I was at lunch with some friends, one of whom had a cold and complained she had trouble sleeping because she coughed so much at night.
Friend 1: Use castor oil. That'll knock it right out!
Friend 2: Before you needed a prescription to buy quinine, I used it to treat myself when a cold first started. Gone, overnight.
Friend 3: The best thing for a cold is to put Vicks VapoRub on the bottom of your feet before you go to sleep. Wear socks so you don't smear VapoRub over your sheets.
Friend 4: (skeptically--yay!) The feet? Why? How would that work?
Friend 3: No one knows how it works, but it really does! I used it on my son when he couldn't sleep because he was so congested and coughing, and within minutes, he was able to go to sleep. It's been scientifically proven that your body can absorb stuff through the soles of your feet really well. In a study they rubbed garlic on the bottoms of people's feet, and within minutes, they could taste garlic in their mouths.

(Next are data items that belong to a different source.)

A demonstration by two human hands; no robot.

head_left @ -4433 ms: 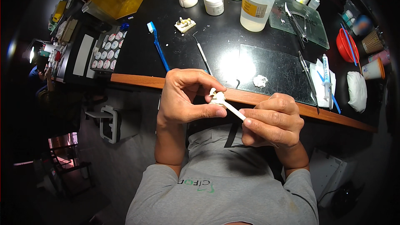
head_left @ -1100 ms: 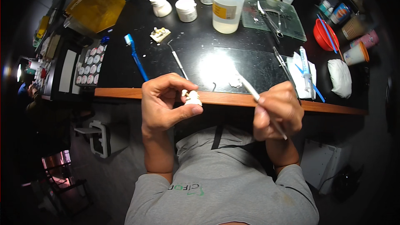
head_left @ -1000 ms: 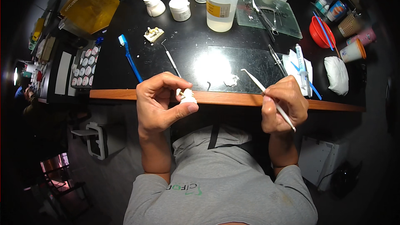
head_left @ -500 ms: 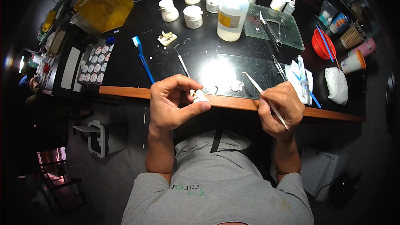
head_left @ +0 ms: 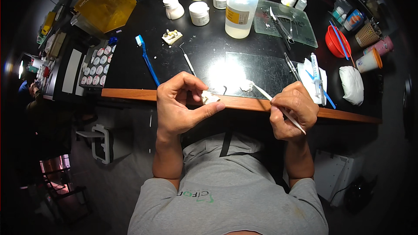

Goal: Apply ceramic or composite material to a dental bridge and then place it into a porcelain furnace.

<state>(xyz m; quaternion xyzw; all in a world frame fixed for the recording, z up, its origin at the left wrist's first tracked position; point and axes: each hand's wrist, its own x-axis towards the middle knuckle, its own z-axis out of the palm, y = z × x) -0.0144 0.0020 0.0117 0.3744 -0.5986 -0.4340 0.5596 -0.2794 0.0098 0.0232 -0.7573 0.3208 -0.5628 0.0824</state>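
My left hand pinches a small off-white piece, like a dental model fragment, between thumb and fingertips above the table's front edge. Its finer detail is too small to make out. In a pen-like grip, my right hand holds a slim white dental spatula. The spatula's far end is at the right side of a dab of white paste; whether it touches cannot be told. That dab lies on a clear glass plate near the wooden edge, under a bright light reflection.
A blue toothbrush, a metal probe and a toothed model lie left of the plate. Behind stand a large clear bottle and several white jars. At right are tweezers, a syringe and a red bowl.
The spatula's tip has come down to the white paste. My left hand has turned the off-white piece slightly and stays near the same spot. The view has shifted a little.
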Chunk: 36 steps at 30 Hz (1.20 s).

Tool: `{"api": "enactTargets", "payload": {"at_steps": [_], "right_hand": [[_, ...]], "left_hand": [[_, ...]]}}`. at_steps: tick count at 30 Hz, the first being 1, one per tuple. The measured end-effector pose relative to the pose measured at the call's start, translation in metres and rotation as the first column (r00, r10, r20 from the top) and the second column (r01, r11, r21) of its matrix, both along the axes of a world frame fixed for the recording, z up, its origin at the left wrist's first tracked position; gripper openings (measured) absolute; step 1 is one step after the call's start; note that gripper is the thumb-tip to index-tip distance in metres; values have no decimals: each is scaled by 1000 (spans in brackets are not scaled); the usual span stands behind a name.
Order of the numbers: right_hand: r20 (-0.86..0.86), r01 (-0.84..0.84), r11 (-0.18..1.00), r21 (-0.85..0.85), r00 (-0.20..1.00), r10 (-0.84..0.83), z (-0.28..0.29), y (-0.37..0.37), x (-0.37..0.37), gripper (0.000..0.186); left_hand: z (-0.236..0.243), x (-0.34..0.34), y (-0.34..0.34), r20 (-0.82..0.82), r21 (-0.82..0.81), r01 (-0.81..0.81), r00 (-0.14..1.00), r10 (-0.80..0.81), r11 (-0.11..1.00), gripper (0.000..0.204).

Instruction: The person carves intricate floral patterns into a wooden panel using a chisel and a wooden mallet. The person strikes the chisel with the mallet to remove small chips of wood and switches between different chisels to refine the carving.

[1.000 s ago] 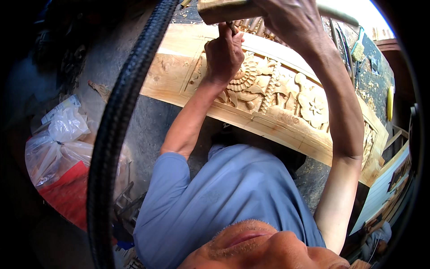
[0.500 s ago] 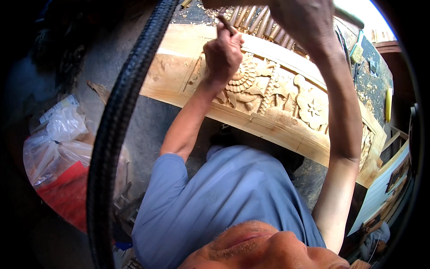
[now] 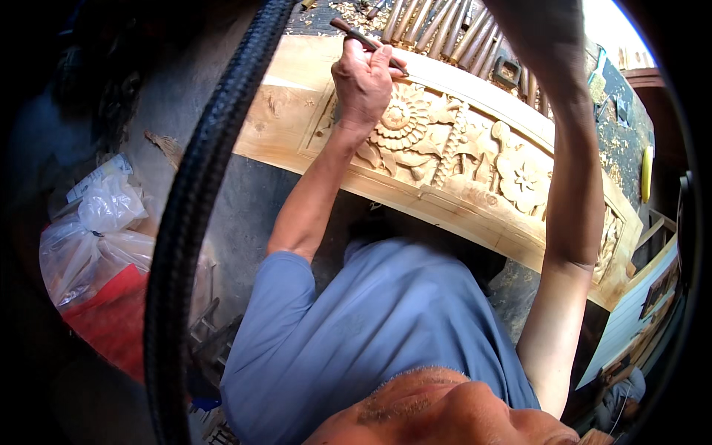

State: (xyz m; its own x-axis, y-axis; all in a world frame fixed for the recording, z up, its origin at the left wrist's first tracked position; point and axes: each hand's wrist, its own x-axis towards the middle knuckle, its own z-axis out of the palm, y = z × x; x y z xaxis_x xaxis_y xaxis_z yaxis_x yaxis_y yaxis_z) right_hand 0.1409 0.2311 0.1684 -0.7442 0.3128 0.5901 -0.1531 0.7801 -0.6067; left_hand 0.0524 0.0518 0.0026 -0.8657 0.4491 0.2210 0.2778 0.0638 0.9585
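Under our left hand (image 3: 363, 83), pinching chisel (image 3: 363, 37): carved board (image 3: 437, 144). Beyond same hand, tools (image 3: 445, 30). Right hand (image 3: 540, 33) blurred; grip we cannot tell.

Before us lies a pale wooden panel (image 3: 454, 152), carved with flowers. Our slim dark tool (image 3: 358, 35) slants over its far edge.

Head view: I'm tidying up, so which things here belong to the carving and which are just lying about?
Belong to the carving:
- carved wooden panel
- slim dark tool in the left hand
- probably the wooden-handled tools

Apparently just lying about:
- clear plastic bag
- yellow object
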Motion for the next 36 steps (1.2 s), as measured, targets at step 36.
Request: {"api": "enactTargets", "payload": {"at_steps": [36], "right_hand": [[-339,80,992,-101,934,-110,-1,-12,8,22]], "left_hand": [[0,10,7,-37,-41,-1,999,-1,999,15]]}}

Friend 1: So it's sort of like acupuncture? No one knows why it works, but it does?
Friend 3: Exactly!
I was about to say something about the efficacy--or actually the lack of efficacy--of acupuncture (which probably would make acupuncture exactly like the use of VapoRub* on one's feet to ease a cough or improve a cold), but I limited myself to rolling my eyes. No sense ruining a nice lunch with friends to lecture them on woo, the placebo effect, and confirmation bias.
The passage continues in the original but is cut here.